Saturday, May 08, 2010

Thoughts about a Quote

"For it is written that the just lives by faith. If you are just, and live by faith, if you truly believe in Christ, why, since you are about to be with Christ, and are secure of the Lord’s promise, do you not embrace the assurance that you are called to Christ, and rejoice that you are freed from the devil?"

The other morning, while out on my front porch drinking coffee and reading, I ran across the quote above. I immediately called my friend Mike S., also known as MK, and read the passage to him. I then asked, "Who do you think that is?" Mike hesitated for a moment and said, "It sounds like Luther." That is exactly what I thought when I read it, and that is why I called Mike, to see if he thought the same thing.
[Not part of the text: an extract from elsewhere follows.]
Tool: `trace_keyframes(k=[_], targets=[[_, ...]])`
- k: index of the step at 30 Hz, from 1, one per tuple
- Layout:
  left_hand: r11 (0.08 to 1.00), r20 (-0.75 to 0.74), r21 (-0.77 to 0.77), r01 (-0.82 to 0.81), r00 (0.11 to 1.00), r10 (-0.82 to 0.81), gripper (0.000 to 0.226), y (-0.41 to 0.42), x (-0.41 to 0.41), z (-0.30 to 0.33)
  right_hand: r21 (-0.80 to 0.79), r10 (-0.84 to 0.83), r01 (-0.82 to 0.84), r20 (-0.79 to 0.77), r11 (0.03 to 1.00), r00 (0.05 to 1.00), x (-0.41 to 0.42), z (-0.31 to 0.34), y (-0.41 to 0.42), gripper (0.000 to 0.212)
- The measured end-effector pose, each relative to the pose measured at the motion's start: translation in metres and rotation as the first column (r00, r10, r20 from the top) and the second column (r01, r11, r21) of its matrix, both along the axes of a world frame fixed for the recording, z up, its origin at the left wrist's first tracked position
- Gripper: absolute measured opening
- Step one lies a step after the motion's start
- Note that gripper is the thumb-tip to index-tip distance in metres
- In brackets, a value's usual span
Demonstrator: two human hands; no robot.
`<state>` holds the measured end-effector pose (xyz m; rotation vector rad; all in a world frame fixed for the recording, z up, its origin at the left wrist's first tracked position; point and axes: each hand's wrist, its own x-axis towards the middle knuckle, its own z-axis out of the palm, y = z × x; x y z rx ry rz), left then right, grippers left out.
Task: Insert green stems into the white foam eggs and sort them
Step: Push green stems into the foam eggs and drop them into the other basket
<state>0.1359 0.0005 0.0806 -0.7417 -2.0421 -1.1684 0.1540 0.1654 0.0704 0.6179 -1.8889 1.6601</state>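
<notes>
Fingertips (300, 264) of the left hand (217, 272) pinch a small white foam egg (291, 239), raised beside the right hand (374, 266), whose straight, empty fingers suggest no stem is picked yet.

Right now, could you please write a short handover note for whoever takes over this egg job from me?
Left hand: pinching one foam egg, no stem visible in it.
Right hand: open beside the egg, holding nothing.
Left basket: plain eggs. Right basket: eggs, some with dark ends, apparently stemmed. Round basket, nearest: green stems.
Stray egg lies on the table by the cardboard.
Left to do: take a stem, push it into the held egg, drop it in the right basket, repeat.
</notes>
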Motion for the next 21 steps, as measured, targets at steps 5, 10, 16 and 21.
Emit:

The quote precedes Martin Luther by more than twelve hundred years. It was written by St. Cyprian, Bishop of Carthage, somewhere around 250 AD, in a treatise he wrote during a plague that was then raging through North Africa. The treatise is written to comfort believers who were dying or had friends and relatives die from the infection.

Cyprian is my favourite of the Church Fathers that lived prior to the first great council of the whole Church, the Council of Nicea, which was in 325 AD. Cyprian had a pastor's heart. In this treatise also said, "The fear and faith of God ought to make you prepared for everything, although it should be the loss of private estate, although the constant and cruel harassment of your limbs by agonizing disorders, although the deadly and mournful wrench from wife, from children, from departing dear ones; Let not these things be offenses to you, but battles: nor let them weaken nor break the Christian’s faith, but rather show forth his strength in the struggle, since all the injury inflicted by present troubles is to be despised in the assurance of future blessings."

Today, most Christians (Catholic and Protestant) have never heard of, much less, read Cyprian or the other Fathers of the Christian Church. It is our loss, There is much that we can learn from Cyprian and many of the Fathers.